While the focus of U.S. manufacturing conversations is on semiconductors and cars, when it comes to what America is making, food, beverage and tobacco products are highest on the list. They account for about 17 percent of gross output in dollars -- the highest of any subsector -- according to the Department of Commerce. Chemical products plus petroleum and coal products are tied for second at 13 percent, followed by cars at about 10 percent.
Bannon, a self-described populist and prominent figure in crafting the Make America Great Again movement, called out American manufacturing as little more than "final assembly" work -- especially in the auto industry, where factories often import all the parts and simply put them together in the U.S. Instead, he argued, Trump's focus is on "bringing high value-added manufacturing jobs back."
In addition to those jobs, Bannon described an "entire ecosystem" to be developed around the factories, from small supporting services and businesses like coffee shops, restaurants and stores for factory workers to go to nearby, to larger-scale operations such as consulting and engineering design firms that support the industry more broadly.
Indeed, manufacturing can have a trickle-down effect. For every $1 spent in manufacturing, there's a $2.64 impact to the overall U.S. economy. And for every one worker in manufacturing, another 4.8 workers are added to other sectors. You need construction workers to build factories, people to supply the materials and truckers to move the product.

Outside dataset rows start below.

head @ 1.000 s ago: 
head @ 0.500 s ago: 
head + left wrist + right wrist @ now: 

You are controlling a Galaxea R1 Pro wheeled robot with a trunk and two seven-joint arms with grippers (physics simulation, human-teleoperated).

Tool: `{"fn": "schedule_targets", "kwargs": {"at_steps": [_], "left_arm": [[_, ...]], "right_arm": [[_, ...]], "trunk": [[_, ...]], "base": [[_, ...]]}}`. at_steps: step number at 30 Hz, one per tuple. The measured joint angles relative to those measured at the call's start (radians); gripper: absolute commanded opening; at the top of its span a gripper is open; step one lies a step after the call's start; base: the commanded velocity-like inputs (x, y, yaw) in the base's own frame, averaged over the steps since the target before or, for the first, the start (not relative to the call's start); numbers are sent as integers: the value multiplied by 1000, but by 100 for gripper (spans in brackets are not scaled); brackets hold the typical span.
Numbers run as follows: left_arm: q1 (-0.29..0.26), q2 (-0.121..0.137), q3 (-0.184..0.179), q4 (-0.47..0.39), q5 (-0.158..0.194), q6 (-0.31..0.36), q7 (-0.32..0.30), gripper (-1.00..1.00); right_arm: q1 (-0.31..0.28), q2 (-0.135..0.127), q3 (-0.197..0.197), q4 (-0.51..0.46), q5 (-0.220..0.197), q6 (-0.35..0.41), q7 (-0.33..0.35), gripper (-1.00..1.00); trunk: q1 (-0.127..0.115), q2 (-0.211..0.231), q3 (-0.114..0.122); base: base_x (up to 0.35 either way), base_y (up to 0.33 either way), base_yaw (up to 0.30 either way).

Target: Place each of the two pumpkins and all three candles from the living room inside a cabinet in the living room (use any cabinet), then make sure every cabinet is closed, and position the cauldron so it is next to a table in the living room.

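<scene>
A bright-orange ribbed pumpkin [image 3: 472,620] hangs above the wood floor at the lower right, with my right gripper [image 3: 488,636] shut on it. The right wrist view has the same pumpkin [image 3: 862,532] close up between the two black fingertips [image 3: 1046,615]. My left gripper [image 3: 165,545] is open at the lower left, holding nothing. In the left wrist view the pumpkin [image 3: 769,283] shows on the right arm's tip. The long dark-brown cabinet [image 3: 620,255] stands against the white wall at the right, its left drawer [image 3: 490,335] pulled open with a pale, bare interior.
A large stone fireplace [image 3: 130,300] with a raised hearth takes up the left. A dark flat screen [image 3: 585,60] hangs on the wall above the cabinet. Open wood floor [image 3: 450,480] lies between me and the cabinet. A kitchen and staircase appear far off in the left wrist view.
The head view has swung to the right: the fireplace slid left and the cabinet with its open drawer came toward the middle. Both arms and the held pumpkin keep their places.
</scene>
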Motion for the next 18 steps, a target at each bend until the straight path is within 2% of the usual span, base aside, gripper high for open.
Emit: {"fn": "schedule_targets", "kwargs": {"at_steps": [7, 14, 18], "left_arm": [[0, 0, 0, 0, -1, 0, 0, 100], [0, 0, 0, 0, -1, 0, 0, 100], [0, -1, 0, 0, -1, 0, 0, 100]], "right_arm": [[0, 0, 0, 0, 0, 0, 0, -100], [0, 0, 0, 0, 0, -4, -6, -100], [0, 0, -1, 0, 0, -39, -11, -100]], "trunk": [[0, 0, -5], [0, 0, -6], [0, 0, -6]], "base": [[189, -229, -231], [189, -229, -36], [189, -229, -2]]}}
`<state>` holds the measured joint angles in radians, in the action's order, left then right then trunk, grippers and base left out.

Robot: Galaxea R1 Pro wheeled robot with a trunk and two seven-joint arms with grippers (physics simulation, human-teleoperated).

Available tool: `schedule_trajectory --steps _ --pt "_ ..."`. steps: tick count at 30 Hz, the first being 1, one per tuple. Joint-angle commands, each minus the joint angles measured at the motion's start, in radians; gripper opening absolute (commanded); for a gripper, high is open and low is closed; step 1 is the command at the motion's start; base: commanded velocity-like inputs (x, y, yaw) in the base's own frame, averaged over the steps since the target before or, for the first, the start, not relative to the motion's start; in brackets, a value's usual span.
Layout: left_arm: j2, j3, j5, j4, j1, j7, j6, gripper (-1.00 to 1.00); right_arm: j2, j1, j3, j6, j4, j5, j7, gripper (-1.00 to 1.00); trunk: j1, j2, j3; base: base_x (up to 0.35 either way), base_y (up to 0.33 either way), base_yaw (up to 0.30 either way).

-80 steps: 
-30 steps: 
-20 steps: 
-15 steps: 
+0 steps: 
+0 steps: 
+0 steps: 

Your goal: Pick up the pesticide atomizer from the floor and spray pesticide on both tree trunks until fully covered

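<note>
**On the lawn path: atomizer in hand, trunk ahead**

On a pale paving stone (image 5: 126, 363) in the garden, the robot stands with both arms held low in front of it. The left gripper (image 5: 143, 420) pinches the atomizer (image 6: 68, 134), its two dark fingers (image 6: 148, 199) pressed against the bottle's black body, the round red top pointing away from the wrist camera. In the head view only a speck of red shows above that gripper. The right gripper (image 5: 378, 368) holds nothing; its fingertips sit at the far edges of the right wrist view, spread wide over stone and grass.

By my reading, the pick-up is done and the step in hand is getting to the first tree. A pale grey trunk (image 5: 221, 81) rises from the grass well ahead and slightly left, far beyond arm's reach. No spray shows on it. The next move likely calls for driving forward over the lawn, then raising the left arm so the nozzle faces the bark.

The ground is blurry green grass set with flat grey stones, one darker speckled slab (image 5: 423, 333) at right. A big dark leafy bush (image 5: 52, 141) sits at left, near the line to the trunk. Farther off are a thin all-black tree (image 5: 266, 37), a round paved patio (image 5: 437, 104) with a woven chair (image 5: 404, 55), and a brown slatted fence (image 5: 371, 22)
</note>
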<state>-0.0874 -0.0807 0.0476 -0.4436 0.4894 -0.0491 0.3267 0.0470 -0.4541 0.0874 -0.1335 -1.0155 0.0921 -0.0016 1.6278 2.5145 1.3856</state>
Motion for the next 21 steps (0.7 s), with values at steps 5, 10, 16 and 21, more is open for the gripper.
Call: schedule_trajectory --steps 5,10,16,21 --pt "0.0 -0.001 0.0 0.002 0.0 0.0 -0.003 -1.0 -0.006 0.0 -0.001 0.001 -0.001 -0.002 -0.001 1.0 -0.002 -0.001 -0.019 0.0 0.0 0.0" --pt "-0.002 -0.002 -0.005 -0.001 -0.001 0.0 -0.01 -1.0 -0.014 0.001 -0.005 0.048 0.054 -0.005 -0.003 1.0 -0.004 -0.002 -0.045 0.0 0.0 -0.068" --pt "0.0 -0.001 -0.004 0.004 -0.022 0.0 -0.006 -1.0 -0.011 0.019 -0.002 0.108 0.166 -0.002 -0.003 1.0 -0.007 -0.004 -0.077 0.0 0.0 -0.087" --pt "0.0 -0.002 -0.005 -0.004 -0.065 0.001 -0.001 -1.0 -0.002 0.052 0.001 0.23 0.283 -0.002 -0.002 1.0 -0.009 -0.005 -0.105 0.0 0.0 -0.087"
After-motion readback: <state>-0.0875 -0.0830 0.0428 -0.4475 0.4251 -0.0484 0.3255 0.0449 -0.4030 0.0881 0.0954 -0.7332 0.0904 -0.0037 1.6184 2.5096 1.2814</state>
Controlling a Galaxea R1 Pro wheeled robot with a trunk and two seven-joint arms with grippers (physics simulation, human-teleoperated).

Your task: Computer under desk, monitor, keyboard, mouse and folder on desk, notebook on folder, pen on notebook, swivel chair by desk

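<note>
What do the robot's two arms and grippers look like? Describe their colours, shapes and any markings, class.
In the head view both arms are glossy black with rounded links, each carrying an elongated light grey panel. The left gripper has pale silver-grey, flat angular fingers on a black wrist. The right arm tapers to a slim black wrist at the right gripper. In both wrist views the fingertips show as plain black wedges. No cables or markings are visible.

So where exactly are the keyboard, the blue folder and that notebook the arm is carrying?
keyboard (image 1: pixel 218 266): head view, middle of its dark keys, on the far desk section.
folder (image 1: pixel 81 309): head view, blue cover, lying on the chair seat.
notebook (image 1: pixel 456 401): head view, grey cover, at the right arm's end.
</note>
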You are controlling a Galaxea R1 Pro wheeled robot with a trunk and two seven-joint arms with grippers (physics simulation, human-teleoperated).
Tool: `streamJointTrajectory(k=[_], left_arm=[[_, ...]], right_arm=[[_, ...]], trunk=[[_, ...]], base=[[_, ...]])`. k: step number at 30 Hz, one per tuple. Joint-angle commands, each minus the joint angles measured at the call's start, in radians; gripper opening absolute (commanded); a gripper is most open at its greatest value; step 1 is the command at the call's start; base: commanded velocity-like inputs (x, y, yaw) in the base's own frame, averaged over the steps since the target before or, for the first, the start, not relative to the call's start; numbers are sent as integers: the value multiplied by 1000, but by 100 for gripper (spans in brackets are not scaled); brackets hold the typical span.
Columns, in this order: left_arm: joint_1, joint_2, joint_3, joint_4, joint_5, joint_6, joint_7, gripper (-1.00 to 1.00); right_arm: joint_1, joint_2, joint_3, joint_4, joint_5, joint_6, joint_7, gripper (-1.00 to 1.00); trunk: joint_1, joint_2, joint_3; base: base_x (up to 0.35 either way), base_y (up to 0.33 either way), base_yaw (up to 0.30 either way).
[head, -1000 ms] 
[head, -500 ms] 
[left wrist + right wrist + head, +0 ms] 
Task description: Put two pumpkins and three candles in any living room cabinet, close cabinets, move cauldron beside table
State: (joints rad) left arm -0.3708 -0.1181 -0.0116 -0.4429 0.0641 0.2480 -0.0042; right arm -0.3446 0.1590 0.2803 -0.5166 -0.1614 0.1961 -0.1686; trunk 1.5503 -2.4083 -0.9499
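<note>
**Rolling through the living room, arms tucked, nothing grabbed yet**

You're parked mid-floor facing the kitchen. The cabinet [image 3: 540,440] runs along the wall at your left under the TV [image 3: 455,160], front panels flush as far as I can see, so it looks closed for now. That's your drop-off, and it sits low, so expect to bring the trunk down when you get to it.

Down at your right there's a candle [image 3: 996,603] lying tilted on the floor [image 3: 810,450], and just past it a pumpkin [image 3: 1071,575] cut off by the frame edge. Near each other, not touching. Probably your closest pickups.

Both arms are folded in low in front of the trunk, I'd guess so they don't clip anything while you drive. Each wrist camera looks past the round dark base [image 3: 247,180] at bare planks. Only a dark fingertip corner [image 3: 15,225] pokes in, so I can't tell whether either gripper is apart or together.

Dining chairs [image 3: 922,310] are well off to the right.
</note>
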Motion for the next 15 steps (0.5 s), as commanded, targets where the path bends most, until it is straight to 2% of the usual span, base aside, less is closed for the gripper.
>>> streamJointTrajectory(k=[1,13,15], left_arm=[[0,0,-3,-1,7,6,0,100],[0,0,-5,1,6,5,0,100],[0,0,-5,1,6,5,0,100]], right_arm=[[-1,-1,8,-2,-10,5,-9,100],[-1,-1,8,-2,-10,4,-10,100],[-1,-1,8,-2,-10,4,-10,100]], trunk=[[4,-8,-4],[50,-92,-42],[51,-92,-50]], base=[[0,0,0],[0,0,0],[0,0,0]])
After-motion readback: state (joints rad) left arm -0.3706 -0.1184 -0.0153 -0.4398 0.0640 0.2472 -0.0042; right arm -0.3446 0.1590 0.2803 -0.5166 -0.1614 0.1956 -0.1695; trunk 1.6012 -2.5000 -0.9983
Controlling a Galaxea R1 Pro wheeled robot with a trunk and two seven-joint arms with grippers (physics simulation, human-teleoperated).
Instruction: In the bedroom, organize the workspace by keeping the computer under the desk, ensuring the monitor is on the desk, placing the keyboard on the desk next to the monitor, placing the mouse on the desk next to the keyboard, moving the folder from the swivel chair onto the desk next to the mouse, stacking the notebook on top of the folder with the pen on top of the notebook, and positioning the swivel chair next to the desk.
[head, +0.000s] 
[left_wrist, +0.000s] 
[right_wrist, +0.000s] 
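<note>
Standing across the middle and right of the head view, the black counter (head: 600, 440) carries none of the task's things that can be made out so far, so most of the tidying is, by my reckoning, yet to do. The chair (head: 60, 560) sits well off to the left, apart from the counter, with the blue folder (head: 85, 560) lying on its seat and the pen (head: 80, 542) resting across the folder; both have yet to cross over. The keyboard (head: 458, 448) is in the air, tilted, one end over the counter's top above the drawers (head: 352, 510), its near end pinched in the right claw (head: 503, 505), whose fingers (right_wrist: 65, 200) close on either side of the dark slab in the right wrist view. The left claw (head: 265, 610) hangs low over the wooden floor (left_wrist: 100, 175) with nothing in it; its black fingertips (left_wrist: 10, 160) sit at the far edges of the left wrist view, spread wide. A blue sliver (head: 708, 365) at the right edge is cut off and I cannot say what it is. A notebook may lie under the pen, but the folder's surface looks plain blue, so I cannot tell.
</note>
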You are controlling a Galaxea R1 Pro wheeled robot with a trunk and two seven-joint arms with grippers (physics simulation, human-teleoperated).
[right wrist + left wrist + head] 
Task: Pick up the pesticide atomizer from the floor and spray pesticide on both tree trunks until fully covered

And if a manufacturing boom hits an area and leads to an increase in people moving there, that area will need to offer more places to eat and shop, among other services, leading to more job creation.
"That one manufacturing job is going to crowd in jobs in non-traded goods and services that help that manufacturing job to exist. So reshoring manufacturing would lead to expansion in other lines of business," Gordon Hanson, a Professor of Economics, Harvard Kennedy School, told Newsweek.
The service business is "very much a gig economy, but here in manufacturing you have a chance to get a skill set that you can use over a long period of time and actually have a high paying job," Bannon said.
He maintained there's a strong appetite for these roles, as did Baldwin, who described them as "very attractive," noting that the plants are "not your grandfather's factory."
However, it's possible that even if there is a rise in manufacturing, workers won't be the ones benefiting the most. Or, at least not in the traditional sense. Factories will be driven by artificial intelligence and it's possible those jobs will go to college graduates who know how to program the technology.
Yang warns that automation is going to slash what may be thought of as the typical factory role.
"The industries that are most likely to need human workers tend to be the dirtiest, the least appealing, and the cheapest," he said.